Building a Canadian Engaged Inquiry Network

Principal Investigator: Rob Wilson, University of Alberta

[Submitted Proposal]

 

This project will create a national network that explores, assesses, and promotes inquiry-based teaching practices in Canadian universities, schools, and informal learning environments. Focusing on teacher education, student learning outcomes, and community engagement, this network will initially consolidate existing strengths in inquiry-based pedagogy in Quebec, Ontario, and Alberta. It will also foster emerging interests in this pedagogy in British Columbia, Manitoba and Saskatchewan before expanding nationally.

The educational power of engaged inquiry using philosophical dialogue is internationally recognized (Millett & Tapper, 2011; UNESCO, 2007). This network will establish best practices for engaged inquiry and associated participatory research methodologies. By encouraging local researchers in education and philosophy to collaborate on engaged inquiry, it will enhance the ability of Canadian schools and other sites of learning to facilitate core competencies that play a key role in students acquiring transferable thinking, social, and communicative skills requisite for success in school and work. These competencies promote intellectual dispositions and personal tendencies recently recognized in several Canadian curriculum initiatives as critical for life-long learning.

The project will concentrate in particular on engaged inquiry practices. Such practices engage students in three senses: by engaging student interests and experiences through dialogical exchange; by engaging students in peer-constituted communities of inquiry; and by engaging student learning experiences with life beyond the classroom. Project team members have expertise using novels and other evocative objects as a basis for structured, open-ended dialogue and philosophical reflection that promote students’ critical, creative, collaborative, and communicative skills. By encouraging a curious disposition in students, engaged inquiry promotes individual and collaborative learning, and inculcates a drive towards meaningful life-long learning among students and researchers. Through (i) specific research pathways created by team members, and (ii) innovative community outreach and knowledge mobilization, the project will develop and test the hypothesis that best practices in engaged inquiry advance teacher education and improve student learning outcomes and experiences.

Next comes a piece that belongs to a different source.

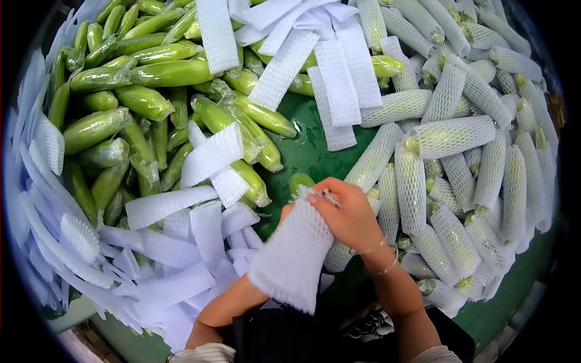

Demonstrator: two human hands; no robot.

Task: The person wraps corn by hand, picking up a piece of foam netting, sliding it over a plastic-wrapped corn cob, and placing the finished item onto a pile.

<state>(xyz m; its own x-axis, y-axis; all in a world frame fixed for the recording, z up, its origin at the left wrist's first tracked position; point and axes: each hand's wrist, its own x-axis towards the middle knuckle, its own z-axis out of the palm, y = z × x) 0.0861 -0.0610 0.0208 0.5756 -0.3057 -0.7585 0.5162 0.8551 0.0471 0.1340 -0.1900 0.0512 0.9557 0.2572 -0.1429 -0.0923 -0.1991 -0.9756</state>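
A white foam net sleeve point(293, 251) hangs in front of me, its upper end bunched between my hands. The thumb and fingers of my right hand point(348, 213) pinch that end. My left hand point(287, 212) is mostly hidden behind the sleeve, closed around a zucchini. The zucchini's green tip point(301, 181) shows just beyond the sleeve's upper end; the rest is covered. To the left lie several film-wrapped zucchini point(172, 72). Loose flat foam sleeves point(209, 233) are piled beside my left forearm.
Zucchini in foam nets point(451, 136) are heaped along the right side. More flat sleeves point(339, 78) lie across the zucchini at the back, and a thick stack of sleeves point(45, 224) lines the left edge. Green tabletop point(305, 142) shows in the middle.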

A national “engaged inquiry network” of researchers, students, teachers, principals, and community organizations is the key to consolidating and expanding engaged inquiry in and beyond the Canadian education system. Two developments make this project timely: 1) The growing presence of engaged inquiry in teacher education and Canadian schools. For example, in secondary schools in Ontario, philosophy is an established teachable subject; Manitoba has recently followed suit. Elementary schools in Quebec and Alberta incorporate engaged inquiry into existing programs, and BC and Saskatchewan have rapidly expanding interests in such inquiry. 2) The emphasis in 21st-century learning on competency-based programs used in several provincial ministries, including Alberta Education (Inspiring Education, 2010) and the BC Ministry of Education (BC’s Education Plan, 2013).

Network activities will enhance engaged inquiry in students, teachers, and Canadian communities. The network will: 1) oversee and coordinate research that more fully explores and assesses the educational benefits of engaged inquiry practices, especially for core competencies, 2) promote ongoing innovations in the delivery of engaged inquiry, 3) facilitate the sharing and integration of resources crucial to successfully implementing engaged inquiry programs, and 4) offer crucial mentoring for students and teachers utilizing engaged inquiry.

Engaged Philosophical Inquiry and the Cultivation of Pro-sociality and Social Responsibility.

If this network will be funded, in 2015 Drs. Barbara Weber and Kim Schonert-Reichl will study the impact of EPI on social responsibility and the sense of communal duty and belonging in middle school children in the Vancouver metropolitan area (Schonert-Reichl et al., 2012; Weber, 2013c).